> _Exercise aim_:
Please find all lines containing "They" in the listing below and copy them.

(Source records)

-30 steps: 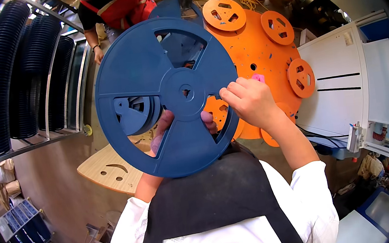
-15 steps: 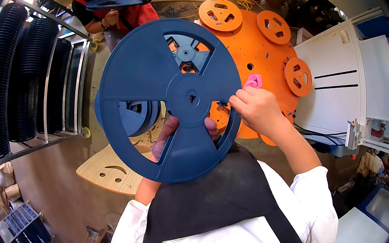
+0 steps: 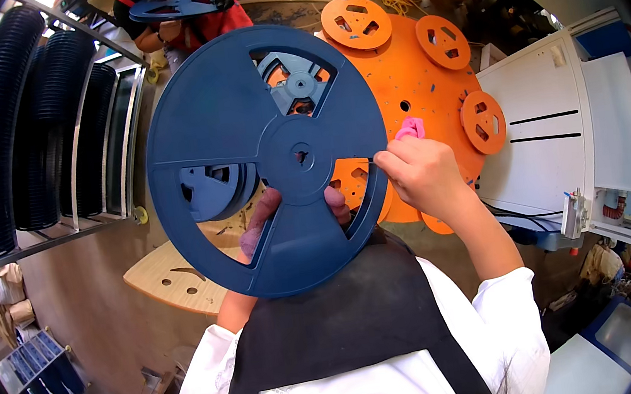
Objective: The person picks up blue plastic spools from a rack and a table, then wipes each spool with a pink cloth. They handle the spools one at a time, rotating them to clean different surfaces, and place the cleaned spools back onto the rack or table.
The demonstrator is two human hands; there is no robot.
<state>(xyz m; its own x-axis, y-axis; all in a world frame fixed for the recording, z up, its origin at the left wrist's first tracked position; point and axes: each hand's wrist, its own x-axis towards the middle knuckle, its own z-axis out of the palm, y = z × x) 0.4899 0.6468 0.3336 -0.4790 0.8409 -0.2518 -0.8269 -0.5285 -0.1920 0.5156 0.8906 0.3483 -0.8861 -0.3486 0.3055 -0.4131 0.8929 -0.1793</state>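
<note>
- Since the earlier frames the large blue reel has come up closer to the camera, and the right hand has slid from its face to its right rim.
- The left hand is behind the reel, its fingers showing through the lower cut-outs, propping it from the back.
- The right hand is curled shut, pinching the reel's rim at the right edge.
- Behind the reel lies a big orange disc carrying small orange reels; a pink piece sits just above the right hand.
- Dark blue reels fill the rack at left.
- At top, another person holds a blue reel.
</note>
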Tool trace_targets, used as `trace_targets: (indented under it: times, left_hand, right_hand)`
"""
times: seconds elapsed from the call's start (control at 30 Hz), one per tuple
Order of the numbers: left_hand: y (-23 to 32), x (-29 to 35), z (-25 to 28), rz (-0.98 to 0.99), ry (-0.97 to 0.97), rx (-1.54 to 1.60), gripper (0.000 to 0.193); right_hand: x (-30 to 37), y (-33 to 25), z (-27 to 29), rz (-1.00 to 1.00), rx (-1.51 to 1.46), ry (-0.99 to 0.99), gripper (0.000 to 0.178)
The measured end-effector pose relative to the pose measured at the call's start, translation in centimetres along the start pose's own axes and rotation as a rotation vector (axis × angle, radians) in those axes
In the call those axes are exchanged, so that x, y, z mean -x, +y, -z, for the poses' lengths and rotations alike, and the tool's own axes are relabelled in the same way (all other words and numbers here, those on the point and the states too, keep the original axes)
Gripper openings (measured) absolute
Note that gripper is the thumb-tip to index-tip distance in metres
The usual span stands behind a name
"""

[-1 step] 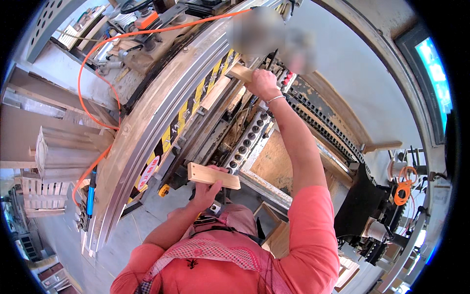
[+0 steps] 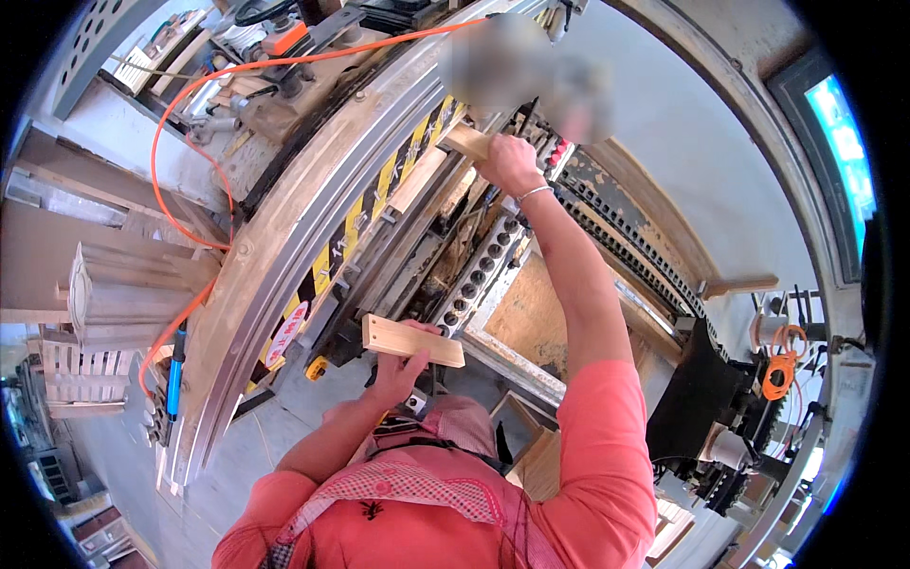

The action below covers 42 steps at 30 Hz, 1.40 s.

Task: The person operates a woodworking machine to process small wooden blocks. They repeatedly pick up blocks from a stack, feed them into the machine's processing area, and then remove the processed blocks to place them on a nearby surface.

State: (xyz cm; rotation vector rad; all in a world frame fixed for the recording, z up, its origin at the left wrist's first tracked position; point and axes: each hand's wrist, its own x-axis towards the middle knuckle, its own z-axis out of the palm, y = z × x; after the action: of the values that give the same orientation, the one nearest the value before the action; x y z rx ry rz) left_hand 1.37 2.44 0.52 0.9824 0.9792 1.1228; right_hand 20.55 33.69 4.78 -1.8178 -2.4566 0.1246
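Note:
My left hand (image 2: 396, 377) is closed around a short pale wooden block (image 2: 417, 347), with small holes near its left end. It is held in front of my body, just beyond my apron. My right hand (image 2: 512, 165) reaches far forward over the machine and grips the near end of another wooden piece (image 2: 465, 142). That piece lies close to a yellow-and-black striped rail (image 2: 387, 180). Along the same rail rests a wooden strip (image 2: 420, 182), which neither hand touches. A bank of dark round sockets (image 2: 476, 277) runs between my two hands.
An orange hose (image 2: 156, 180) loops across the left side. The curved machine beam (image 2: 284, 180) arcs beside my left arm. Cluttered tools and a workbench stand at the back left. A lit screen (image 2: 841, 152) hangs at the far right, above a black machine cover (image 2: 687, 398).

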Motion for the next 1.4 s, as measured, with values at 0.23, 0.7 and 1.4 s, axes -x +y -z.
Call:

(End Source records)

> _Solution_:
Objective: The person picks up blue plastic spools from a rack and a table, then wipes each spool with a pink cloth. They handle the spools one at a time, rotating them to clean different surfaces, and place the cleaned spools back onto the rack or table.
Task: The person operates a woodworking machine to process small wooden blocks. They repeatedly pick up blocks from a stack, feed them into the machine's processing area, and then remove the processed blocks to place them on a nearby surface.

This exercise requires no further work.